** Opening Available records block **
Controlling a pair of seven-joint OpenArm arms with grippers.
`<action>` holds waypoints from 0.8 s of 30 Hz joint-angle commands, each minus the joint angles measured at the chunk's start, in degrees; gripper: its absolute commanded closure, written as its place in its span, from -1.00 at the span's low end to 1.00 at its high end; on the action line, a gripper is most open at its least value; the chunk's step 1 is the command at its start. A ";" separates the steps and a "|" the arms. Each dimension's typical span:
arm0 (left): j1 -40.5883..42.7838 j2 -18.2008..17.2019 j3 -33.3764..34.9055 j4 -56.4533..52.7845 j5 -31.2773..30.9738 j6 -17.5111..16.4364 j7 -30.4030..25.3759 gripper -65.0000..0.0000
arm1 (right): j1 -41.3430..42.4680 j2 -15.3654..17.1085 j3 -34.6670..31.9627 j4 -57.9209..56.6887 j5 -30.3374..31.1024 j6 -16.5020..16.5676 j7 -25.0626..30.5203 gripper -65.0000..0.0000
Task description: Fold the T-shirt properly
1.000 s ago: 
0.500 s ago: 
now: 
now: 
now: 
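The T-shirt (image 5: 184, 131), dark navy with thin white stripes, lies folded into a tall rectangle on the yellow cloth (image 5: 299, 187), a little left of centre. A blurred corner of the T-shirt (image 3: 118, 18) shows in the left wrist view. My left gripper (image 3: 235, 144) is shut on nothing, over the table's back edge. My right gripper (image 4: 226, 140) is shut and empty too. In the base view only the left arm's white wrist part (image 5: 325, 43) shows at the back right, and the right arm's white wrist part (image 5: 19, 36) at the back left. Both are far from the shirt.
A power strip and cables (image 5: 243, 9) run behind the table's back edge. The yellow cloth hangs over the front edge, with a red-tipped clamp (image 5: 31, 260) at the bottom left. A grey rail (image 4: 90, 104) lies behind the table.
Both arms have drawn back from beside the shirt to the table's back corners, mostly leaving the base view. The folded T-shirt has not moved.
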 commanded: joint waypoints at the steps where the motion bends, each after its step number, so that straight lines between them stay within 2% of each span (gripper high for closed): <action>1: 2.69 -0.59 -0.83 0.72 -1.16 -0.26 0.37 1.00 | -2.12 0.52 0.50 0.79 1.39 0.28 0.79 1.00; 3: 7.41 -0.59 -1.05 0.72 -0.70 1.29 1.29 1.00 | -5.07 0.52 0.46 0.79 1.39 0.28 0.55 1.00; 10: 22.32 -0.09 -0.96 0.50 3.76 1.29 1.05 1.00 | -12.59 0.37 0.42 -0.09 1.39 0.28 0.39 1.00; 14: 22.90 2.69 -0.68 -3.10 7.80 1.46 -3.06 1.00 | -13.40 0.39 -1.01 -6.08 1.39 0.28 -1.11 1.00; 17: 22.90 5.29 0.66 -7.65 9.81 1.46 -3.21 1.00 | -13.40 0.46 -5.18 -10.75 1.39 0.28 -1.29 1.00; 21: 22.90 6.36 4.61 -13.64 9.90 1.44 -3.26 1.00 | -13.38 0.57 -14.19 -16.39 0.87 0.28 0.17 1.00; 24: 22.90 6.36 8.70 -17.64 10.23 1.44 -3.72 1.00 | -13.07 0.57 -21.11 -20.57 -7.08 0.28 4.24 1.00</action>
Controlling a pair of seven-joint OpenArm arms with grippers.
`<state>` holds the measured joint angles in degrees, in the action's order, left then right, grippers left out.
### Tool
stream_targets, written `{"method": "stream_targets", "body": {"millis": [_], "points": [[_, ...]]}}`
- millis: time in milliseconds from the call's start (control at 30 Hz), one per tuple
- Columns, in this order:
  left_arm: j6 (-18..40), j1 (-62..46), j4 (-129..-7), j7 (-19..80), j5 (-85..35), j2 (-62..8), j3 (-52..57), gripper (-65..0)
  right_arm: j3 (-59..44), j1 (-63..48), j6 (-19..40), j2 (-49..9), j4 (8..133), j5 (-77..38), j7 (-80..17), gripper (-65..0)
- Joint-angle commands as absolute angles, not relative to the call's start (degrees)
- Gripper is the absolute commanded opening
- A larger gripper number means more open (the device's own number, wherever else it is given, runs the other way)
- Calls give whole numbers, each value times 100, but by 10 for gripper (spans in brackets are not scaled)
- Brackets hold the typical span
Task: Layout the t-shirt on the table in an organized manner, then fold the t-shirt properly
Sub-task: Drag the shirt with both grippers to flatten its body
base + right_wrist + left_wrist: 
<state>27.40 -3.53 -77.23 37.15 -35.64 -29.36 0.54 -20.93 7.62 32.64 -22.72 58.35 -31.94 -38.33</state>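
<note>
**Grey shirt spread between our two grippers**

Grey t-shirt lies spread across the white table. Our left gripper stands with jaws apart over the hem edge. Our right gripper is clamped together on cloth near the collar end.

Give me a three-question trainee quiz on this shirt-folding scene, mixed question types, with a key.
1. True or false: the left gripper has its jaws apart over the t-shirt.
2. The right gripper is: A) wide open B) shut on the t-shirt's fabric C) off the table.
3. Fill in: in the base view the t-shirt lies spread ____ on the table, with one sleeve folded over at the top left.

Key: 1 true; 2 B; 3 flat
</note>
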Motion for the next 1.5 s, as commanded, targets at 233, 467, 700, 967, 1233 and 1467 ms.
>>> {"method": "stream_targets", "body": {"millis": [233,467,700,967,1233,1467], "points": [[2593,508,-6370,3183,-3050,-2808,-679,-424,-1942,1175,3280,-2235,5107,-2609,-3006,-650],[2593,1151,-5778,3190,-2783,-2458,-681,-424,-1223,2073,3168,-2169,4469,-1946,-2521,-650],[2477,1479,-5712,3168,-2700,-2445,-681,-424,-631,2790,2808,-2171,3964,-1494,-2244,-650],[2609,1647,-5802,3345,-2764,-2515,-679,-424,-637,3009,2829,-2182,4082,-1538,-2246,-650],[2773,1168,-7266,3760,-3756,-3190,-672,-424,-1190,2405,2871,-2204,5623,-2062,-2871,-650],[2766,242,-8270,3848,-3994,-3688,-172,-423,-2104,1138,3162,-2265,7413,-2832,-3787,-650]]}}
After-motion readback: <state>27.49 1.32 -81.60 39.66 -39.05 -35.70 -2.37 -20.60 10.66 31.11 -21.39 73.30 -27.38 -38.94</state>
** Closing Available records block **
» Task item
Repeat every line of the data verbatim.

» Answer to this problem
Controlling a pair of seven-joint OpenArm arms with grippers.
`<action>` holds waypoints from 0.8 s of 30 Hz joint-angle commands, each minus the joint angles measured at the chunk's start, in degrees; gripper: its absolute commanded closure, written as its place in its span, from -1.00 at the span's low end to 1.00 at its high end; on the action line, a gripper is most open at its least value; the chunk's step 1 is the command at its start. A ";" separates the steps and a "|" the arms. Each dimension's typical span:
arm0 (left): j1 -40.5883..42.7838 j2 -18.2008..17.2019 j3 -33.3764..34.9055 j4 -56.4533..52.7845 j5 -31.2773..30.9738 j6 -17.5111..16.4364 j7 -30.4030..25.3759 gripper -65.0000..0.0000
arm1 (right): j1 -41.3430..42.4680 j2 -15.3654..17.1085 j3 -34.6670..31.9627 j4 -57.9209..56.6887 j5 -30.3374..31.1024 j6 -16.5020..16.5676 j7 -25.0626..30.5203 gripper -65.0000..0.0000
Task description: Fold the T-shirt properly
1.000 s ago: 
0.500 s ago: 
now: 
now: 
now: 
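The T-shirt (image 5: 184, 131), dark navy with thin white stripes, lies folded into a tall rectangle on the yellow cloth (image 5: 299, 187), a little left of centre. A blurred corner of the T-shirt (image 3: 118, 18) shows in the left wrist view. My left gripper (image 3: 235, 144) is shut on nothing, over the table's back edge. My right gripper (image 4: 226, 140) is shut and empty too. In the base view only the left arm's white wrist part (image 5: 325, 43) shows at the back right, and the right arm's white wrist part (image 5: 19, 36) at the back left. Both are far from the shirt.
A power strip and cables (image 5: 243, 9) run behind the table's back edge. The yellow cloth hangs over the front edge, with a red-tipped clamp (image 5: 31, 260) at the bottom left. A grey rail (image 4: 90, 104) lies behind the table.
Both arms have drawn back from beside the shirt to the table's back corners, mostly leaving the base view. The folded T-shirt has not moved.
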 commanded: joint waypoints at the steps where the motion bends, each after its step number, so that straight lines between them stay within 2% of each span (gripper high for closed): <action>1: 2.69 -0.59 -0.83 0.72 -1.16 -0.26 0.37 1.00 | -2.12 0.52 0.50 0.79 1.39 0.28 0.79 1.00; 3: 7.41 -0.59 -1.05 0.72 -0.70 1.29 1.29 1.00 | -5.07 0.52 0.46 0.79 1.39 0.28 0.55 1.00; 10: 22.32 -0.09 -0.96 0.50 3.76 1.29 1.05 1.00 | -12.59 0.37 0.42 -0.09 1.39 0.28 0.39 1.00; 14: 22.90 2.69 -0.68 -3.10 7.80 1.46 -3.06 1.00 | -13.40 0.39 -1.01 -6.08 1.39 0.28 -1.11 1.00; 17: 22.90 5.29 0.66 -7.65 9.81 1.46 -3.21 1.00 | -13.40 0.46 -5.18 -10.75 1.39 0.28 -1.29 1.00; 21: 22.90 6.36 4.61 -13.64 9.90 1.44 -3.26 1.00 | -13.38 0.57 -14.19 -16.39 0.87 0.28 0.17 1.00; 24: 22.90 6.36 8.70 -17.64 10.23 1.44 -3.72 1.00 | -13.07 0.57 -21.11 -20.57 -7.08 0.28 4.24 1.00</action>
Controlling a pair of seven-joint OpenArm arms with grippers.
`<state>` holds the measured joint angles in degrees, in the action's order, left then right, grippers left out.
### Tool
stream_targets, written `{"method": "stream_targets", "body": {"millis": [_], "points": [[_, ...]]}}`
- millis: time in milliseconds from the call's start (control at 30 Hz), one per tuple
- Columns, in this order:
  left_arm: j6 (-18..40), j1 (-62..46), j4 (-129..-7), j7 (-19..80), j5 (-85..35), j2 (-62..8), j3 (-52..57), gripper (-65..0)
  right_arm: j3 (-59..44), j1 (-63..48), j6 (-19..40), j2 (-49..9), j4 (8..133), j5 (-77..38), j7 (-80..17), gripper (-65..0)
- Joint-angle commands as absolute angles, not relative to the call's start (degrees)
- Gripper is the absolute commanded opening
- A larger gripper number means more open (the device's own number, wherever else it is given, runs the other way)
- Calls give whole numbers, each value times 100, but by 10 for gripper (spans in brackets are not scaled)
- Brackets hold the typical span
Task: Layout the t-shirt on the table in an organized manner, then fold the t-shirt properly
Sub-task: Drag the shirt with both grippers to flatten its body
base + right_wrist + left_wrist: 
<state>27.40 -3.53 -77.23 37.15 -35.64 -29.36 0.54 -20.93 7.62 32.64 -22.72 58.35 -31.94 -38.33</state>
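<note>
**Grey shirt spread between our two grippers**

Grey t-shirt lies spread across the white table. Our left gripper stands with jaws apart over the hem edge. Our right gripper is clamped together on cloth near the collar end.

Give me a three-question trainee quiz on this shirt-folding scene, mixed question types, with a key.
1. True or false: the left gripper has its jaws apart over the t-shirt.
2. The right gripper is: A) wide open B) shut on the t-shirt's fabric C) off the table.
3. Fill in: in the base view the t-shirt lies spread ____ on the table, with one sleeve folded over at the top left.

Key: 1 true; 2 B; 3 flat
</note>
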Motion for the next 1.5 s, as commanded, targets at 233, 467, 700, 967, 1233 and 1467 ms.
>>> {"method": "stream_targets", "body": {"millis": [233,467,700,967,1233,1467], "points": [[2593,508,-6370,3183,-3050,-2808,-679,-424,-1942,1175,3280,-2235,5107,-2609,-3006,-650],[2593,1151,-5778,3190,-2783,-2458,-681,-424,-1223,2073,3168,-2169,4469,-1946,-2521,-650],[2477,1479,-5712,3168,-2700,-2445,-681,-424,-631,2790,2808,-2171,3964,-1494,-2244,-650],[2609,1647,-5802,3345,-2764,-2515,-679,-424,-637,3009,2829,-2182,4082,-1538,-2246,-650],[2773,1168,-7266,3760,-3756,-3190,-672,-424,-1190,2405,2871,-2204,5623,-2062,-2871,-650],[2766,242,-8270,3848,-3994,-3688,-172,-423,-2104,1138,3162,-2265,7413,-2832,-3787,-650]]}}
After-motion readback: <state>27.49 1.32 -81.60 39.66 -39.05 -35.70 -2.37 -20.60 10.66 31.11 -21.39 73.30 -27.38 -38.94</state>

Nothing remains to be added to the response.